Fungi can be genetically engineered to produce a wide range of useful compounds or materials. For example, they could be engineered to enhance pigment production for biodyes, produce antimicrobial or antipathogenic compounds, or improve material properties such as strength and durability. Engineering fungi to control growth patterns could also allow for the development of more complex and functional biomaterials.

The motivation behind engineering fungi lies in their natural ability to produce complex metabolites and form structured materials like mycelium networks. By modifying their genetic pathways, it is possible to optimize yield, functionality, and performance for industrial or environmental applications.

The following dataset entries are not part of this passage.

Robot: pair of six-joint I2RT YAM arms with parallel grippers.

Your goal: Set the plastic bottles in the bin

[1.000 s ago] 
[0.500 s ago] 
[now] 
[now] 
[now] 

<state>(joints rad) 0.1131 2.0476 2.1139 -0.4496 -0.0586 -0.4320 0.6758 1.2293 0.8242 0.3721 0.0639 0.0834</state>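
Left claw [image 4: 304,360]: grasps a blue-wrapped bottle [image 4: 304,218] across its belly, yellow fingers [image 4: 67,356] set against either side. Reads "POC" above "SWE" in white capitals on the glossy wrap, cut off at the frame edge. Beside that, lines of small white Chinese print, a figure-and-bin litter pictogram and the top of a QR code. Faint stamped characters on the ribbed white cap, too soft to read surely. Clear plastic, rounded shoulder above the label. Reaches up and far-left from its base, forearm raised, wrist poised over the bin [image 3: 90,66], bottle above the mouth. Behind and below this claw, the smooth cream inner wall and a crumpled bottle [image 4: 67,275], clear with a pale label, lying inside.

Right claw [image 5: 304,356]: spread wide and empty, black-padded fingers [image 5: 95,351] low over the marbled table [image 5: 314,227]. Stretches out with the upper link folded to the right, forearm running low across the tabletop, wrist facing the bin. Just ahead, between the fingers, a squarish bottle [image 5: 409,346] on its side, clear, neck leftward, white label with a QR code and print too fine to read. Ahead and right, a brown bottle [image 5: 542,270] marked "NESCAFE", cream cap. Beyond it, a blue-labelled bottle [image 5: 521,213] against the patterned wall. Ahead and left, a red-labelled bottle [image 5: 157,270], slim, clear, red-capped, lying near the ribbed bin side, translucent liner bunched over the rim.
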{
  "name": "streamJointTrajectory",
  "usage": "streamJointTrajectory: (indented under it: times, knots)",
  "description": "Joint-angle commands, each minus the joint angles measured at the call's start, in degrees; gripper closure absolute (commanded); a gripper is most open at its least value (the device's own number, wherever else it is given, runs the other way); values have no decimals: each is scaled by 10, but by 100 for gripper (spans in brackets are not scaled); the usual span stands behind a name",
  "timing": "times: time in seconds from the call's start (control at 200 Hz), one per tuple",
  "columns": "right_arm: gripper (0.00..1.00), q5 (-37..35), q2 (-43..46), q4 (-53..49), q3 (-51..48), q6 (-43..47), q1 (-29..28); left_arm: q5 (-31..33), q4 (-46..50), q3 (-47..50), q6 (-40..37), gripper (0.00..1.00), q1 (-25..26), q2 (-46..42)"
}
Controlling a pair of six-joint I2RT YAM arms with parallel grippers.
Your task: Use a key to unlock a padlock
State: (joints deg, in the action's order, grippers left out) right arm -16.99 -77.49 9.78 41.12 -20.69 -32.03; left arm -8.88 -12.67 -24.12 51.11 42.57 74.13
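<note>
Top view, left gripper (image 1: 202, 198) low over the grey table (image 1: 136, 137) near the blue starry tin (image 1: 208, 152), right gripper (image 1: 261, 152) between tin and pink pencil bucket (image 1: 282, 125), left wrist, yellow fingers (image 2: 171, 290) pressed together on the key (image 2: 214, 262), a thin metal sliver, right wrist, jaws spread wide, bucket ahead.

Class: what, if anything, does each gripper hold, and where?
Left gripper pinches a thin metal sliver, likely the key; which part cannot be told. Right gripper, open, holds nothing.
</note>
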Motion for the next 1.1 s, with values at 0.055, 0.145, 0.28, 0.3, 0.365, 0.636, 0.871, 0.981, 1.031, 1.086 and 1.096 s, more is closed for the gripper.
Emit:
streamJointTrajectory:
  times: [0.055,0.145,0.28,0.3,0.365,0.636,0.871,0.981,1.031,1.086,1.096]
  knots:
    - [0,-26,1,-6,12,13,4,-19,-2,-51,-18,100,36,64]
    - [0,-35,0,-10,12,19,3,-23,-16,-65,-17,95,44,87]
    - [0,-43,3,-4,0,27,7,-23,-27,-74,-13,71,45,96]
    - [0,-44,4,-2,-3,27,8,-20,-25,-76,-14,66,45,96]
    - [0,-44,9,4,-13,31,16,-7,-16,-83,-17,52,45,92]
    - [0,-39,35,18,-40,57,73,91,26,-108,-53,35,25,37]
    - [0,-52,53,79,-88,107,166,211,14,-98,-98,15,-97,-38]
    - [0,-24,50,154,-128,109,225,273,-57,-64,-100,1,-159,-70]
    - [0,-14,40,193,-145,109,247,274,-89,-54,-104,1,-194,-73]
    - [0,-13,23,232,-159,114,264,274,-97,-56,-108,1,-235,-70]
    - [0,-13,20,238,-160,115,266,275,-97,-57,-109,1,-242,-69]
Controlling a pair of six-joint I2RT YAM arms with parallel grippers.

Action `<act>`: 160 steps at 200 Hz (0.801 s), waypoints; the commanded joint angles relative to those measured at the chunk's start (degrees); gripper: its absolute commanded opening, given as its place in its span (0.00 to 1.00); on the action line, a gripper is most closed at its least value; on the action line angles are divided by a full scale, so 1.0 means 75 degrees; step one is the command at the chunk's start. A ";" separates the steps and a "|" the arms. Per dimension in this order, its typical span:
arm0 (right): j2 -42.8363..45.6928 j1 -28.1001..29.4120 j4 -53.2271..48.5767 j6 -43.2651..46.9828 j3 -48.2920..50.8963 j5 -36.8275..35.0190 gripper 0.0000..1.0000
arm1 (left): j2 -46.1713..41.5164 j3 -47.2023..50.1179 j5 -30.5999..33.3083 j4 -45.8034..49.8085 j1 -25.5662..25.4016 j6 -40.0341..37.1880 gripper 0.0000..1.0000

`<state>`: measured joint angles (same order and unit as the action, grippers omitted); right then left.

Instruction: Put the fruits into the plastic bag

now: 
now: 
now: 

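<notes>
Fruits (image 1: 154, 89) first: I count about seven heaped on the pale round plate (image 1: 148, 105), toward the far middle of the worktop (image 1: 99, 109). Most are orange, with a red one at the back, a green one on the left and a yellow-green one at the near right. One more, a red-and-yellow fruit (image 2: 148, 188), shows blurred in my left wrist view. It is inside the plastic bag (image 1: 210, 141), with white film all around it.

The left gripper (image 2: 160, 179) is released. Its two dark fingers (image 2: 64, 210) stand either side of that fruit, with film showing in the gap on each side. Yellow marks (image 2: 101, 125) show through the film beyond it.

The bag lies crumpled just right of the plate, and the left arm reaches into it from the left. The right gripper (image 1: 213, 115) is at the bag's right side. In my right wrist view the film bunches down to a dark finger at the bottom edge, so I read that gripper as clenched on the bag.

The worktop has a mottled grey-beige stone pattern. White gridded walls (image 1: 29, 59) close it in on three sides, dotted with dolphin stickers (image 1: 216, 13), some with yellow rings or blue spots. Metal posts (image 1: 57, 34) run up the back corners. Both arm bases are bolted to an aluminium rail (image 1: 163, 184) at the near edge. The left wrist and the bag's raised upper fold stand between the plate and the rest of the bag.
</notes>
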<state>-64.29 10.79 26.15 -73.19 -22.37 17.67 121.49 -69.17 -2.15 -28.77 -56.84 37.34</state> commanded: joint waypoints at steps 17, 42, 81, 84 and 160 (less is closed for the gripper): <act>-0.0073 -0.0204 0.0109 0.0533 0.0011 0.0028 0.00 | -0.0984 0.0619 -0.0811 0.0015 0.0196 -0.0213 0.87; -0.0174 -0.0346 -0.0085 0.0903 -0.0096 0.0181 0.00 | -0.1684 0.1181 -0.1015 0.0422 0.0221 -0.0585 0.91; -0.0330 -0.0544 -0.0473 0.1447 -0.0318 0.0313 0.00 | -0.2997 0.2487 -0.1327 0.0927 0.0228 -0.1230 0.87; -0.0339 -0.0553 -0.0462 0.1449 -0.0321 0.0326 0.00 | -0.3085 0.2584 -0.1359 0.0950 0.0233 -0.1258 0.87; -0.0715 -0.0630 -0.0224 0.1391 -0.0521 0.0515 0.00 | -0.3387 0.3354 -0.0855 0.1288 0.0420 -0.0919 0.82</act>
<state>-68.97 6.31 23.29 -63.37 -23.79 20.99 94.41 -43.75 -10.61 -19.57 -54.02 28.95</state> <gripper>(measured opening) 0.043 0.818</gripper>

Advantages of Synthetic Biology in Fungi vs Bacteria

Fungi offer several advantages over bacteria in synthetic biology applications. As eukaryotic organisms, fungi are capable of performing more complex post-translational modifications, which are necessary for producing certain proteins and metabolites. They also naturally grow as filamentous networks, making them ideal for producing structural biomaterials. Additionally, fungi can secrete large amounts of enzymes and metabolites directly into their environment, simplifying downstream processing.

In contrast, bacteria are easier to manipulate genetically and grow faster, but they lack the ability to produce complex multicellular structures and certain high-value compounds. Therefore, fungi are often preferred when the goal is to produce materials, complex molecules, or structured biological systems.

3. Assignment Part 3: First DNA Twist Order Review Part 3: DNA Design Challenge of the week 2 homework. Design at least 1 insert sequence and place it into the Benchling/Kernel/Other folder you shared in the Google Form above. Document the backbone vector it will be synthesized in on your website.

Week 9 hw: cell free systems

Homework Part A: General and Lecturer-Specific Questions

1. General homework questions Explain the main advantages of cell-free protein synthesis over traditional in vivo methods, specifically in terms of flexibility and control over experimental variables. Name at least two cases where cell-free expression is more beneficial than cell production.

Cell-free protein synthesis (CFPS) offers significant advantages over traditional in vivo methods, particularly in terms of flexibility and control over experimental variables. One of the main advantages is that CFPS operates as an open system, allowing direct manipulation of all reaction components. Researchers can precisely control variables such as DNA or mRNA concentration, ion composition (Mg²⁺, K⁺), cofactors, and environmental conditions like temperature and pH. In contrast, others systems are limited by cellular regulation and metabolic constraints.

CFPS also enables independent control of transcription and translation, making it possible to fine-tune each step of protein synthesis. This level of control is not achievable in living cells, where both processes are tightly coupled and regulated, rapid production of proteins and cell viability constraints, allowing the expression of proteins that would otherwise be toxic or harmful to living cells. Additionally, it allows the incorporation of non-natural amino acids and real-time optimization of reaction conditions.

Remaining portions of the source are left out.